We examined perfusate volume, BSA and BMI as independent variables; of these, only perfusate volume and BSA were significantly correlated. Overall pharmacokinetic parameters and Pearson correlation coefficients with perfusate volume, BSA and BMI and as independent variables are listed in Table 2. Higher perfusate volume was associated with lower plasma oxaliplatin AUC (β = −30.7 mg min/L2, p = 0.0170). Higher BSA was associated with lower plasma oxaliplatin AUC (β = −153.2 mg/m2·min/L, p = 0.0075), and with a greater pharmacokinetic advantage (β = 28.7/m2, p = 0.0198) over the 60-minute duration of HIPEC. There were no statistically significant relationships between perfusate volume and peritoneal fluid oxaliplatin AUC or pharmacokinetic advantage, or between BSA and peritoneal fluid oxaliplatin AUC, or between BMI and any of the pharmacokinetic parameters. The relationships between BSA and oxaliplatin pharmacokinetic parameters are depicted in Fig. 1. There did not appear to be differences in pharmacokinetics based on diagnosis, extent of peritonectomy or between patients with greater or lesser burdens of disease, as measured by PCI with a cutoff of seven.

Table 2

Pharmacokinetic parameters and Pearson correlation coefficients

	Mean (SD)	Correlation with perfusate volume (p value)	Correlation with BSA (p value)	Correlation with BMI (p value)
Perfusate volume (L)	2.7 (0.8)	–	0.788 (0.0068)	0.130 (0.7205)
BSA (m2)	1.70 (0.17)	–	–	0.095 (0.7935)
BMI (kg/m2)	25.8 (4.6)	–	–	–
Plasma AUC (mg min/L)	138.1 (33.1)	−0.728 (0.0170)	−0.782 (0.0075)	−0.054 (0.8820)
Peritoneal fluid AUC (mg min/L)	2,412.9 (711.4)	0.112 (0.7590)	0.227 (0.5273)	−0.402 (0.2496)
Pharmacokinetic advantage	18.6 (6.8)	0.587 (0.0744)	0.716 (0.0198)	−0.334 (0.3453)

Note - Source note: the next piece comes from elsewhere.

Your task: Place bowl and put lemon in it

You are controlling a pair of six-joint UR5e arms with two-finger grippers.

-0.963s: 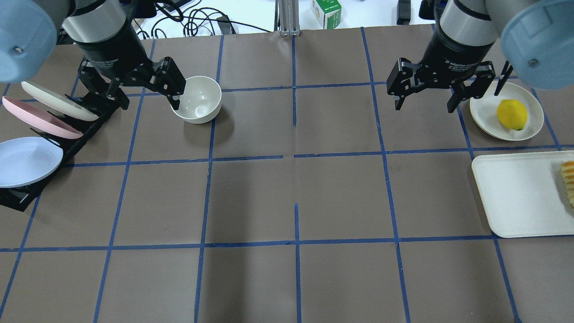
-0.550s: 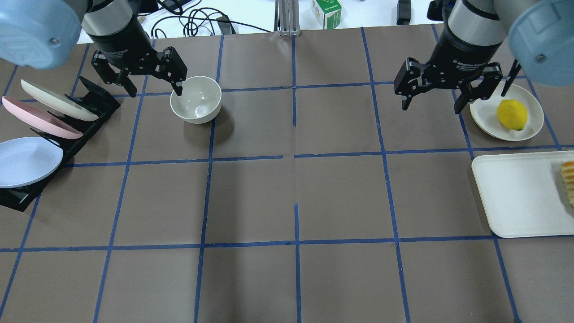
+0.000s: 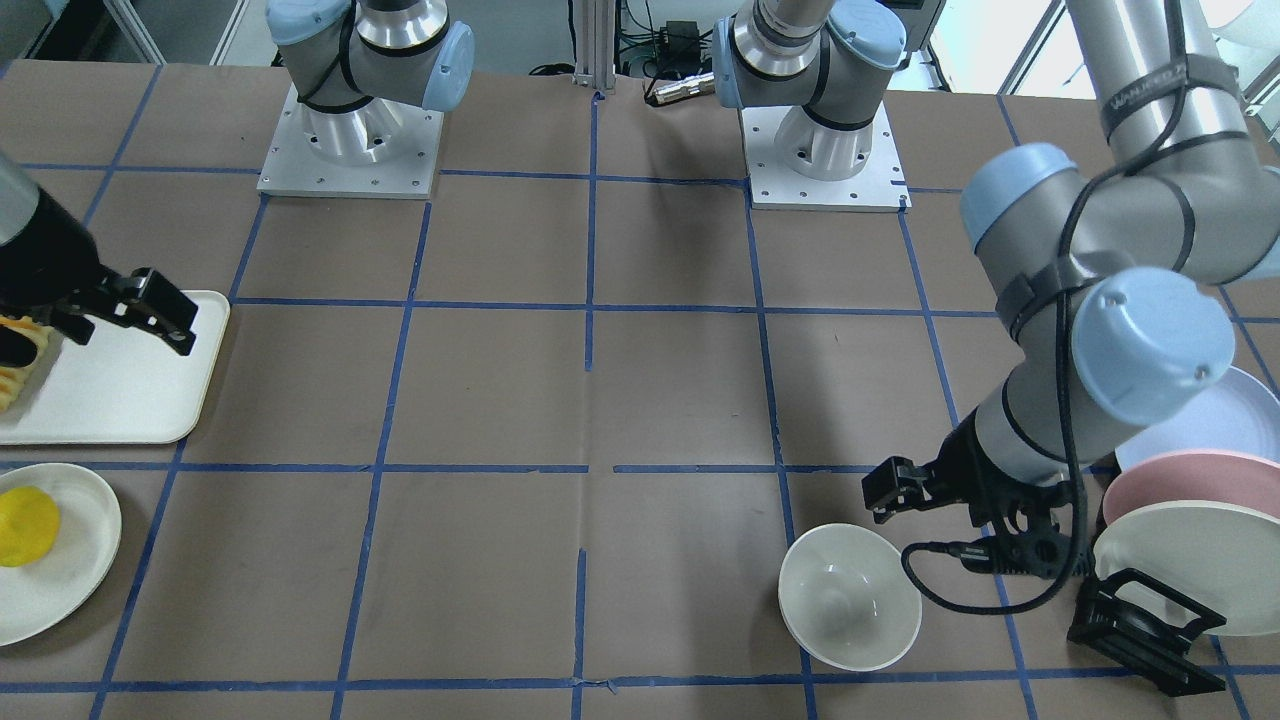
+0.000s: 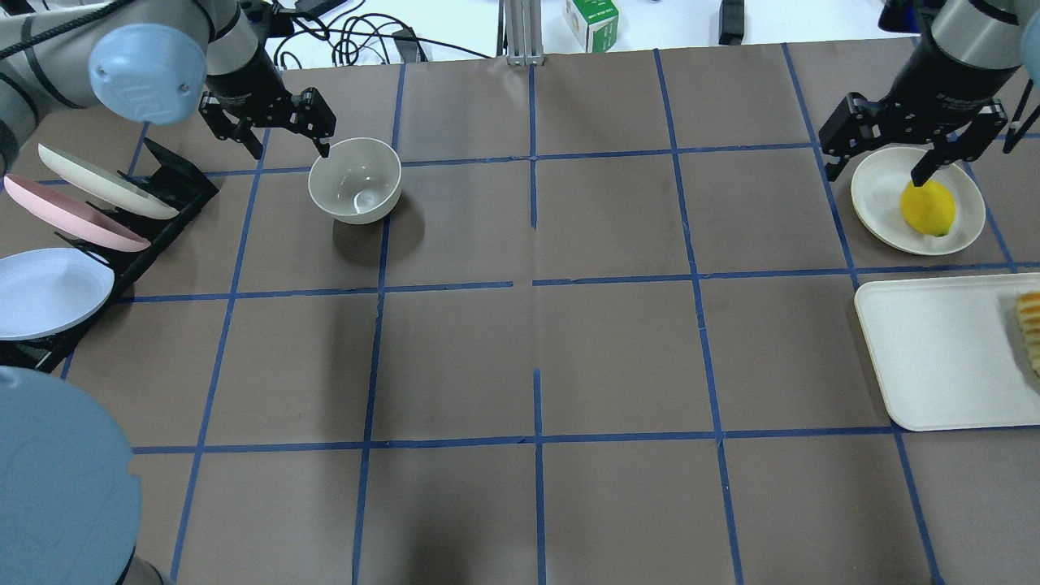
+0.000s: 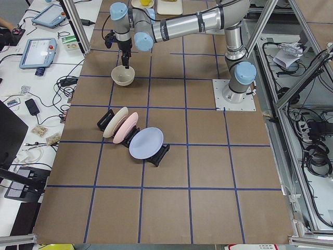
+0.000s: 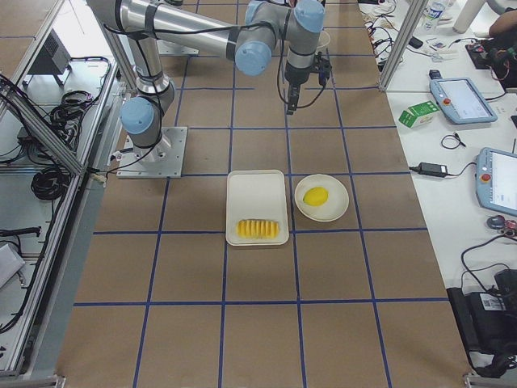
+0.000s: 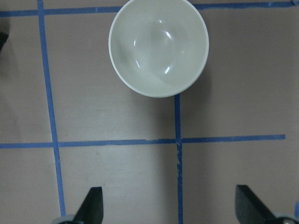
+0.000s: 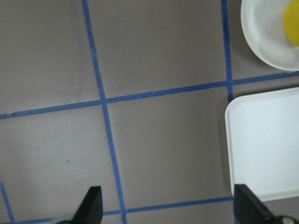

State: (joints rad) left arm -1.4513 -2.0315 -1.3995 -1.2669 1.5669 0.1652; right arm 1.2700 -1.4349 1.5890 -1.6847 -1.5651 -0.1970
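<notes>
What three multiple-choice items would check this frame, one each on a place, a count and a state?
1. Where does the lemon lie?
A. on the rectangular tray
B. on the bare table
C. on the small round plate

2. How many plates stand in the black rack?
A. two
B. three
C. four

3. Near the bowl, the left gripper is:
A. shut on its rim
B. open, holding nothing
C. shut on the fruit

Answers:
1 C: the overhead view shows the yellow fruit resting on the round dish, beside the tray.
2 B: one cream, one pink and one pale blue stand there.
3 B: the left wrist view shows both fingers spread wide, with the empty bowl lying ahead of them.
</notes>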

BSA body surface area, BMI body mass index, AUC area under the concentration-time curve, β estimated correlation coefficient

Fig. 1

Linear regression plots of body surface area versus oxaliplatin pharmacokinetic parameters. BSA (m2) versus a peritoneal fluid AUC (mg min/L) (p = 0.5273), b plasma AUC (mg min/L) (p = 0.0075), and c pharmacokinetic advantage (p = 0.0198)

There were no statistically significant relationships between perfusate volume, BSA or BMI, and 24-hour glycemia or peak intraoperative blood glucose.

Discussion

BSA is an imperfect but useful proxy to calculate drug doses, because of its association with circulating blood volume.10 Likewise, BSA has been used to estimate peritoneal volumes for peritoneal dialysis.11 BSA has been shown to be a predictor of outcomes following cardiopulmonary bypass, likely because of the association between low BSA and hemodilutional anemia in that setting.12 We hypothesized that the pharmacokinetics of HIPEC with oxaliplatin would be associated with BSA, due to its known association with circulating blood volume and peritoneal volume.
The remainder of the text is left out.